Miller was unconvinced the pattern of development the Calgary region has adopted so far will continue to be sustainable and pointed to water as one of his largest concerns.

"It's a concern for all development, not just a concern for development in the exurban region, although certainly access to water may well be what determines how much can occur on the edges of the city," he said. "The Balzac mall is the perfect example."

The mall--for which 55 kilometers of pipeline is being built from the municipal district of Rocky View--would have possibly collapsed economically if water had not been able to be diverted there, Miller explained. The problem in the Calgary region is not just access to water, but the quantity.

"Many people would argue that this is a huge waste of resources," he said. "It's wasteful in terms of the infrastructure investment and it's wasteful in terms of promoting sprawl."

However, the impact of land development in the Calgary region goes beyond concerns of pollution and energy consumption, Miller explained. There's also a concern as commuter communities become more popular, people in the region may become increasingly socially isolated.

"You have to use a vehicle to get where you want to go in most cases," said Miller. "Not only is that more time-consuming and more energy-consuming, but it's a private way of existing in the world."

Following a recent agreement between Calgary and the 18 other members of the Calgary Regional Partnership--a non-profit organization made up of urban and rural municipalities--an effort is being made to ensure the sustainability of the region in the next several decades.

Lead researcher Dr.

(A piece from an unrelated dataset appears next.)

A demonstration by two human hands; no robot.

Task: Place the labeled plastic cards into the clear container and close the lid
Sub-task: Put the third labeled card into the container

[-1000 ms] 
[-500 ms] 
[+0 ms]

Danielle Marceau U of C professor is developing land use planning models to cities will look like if they continue in their current growth pattern.

"If they look at their plans together, they can see how the landscape might look in the future and what kind of decision they should make right now to get the landscape and future that they would like," Marceau said.

So far the CRP have been open about talking about their challenged and have valued input from Marceau and her colleagues, she explained.

As the CRP works together to find potential solutions to the region's land use problems, City of Calgary coordinator of intermunicipal and regional planning Tim Creelman explained some of its challenges, are not just from the rapid growth of the city and the surrounding region.

"Our rural neighbours around Calgary are growing at a greater rate than the city itself," he said. "So it's a challenge for the city--in its role in the region--to try and look after its strategic interests in the face of growing municipalities around Calgary."

Although the dialogue opened up in the region will help deal with the rapid growth of the city, Creelman admitted there's nothing to enforce the decisions of the CRP aside from maintaining a partnership in the region.

"On paper, I suppose there's nothing binding us necessarily," he said. "But in practice, it's been really positive where we have had consensus on how to move forward in the region."

While the CRP doesn't have a specific plan for land use policy, Creelman views the dialogue and regional collaboration as a step in the right direction.

"We all agreed we want to build on sustainability principles around growth in the region," he said. "It's in line with what the province of Alberta sees for the future."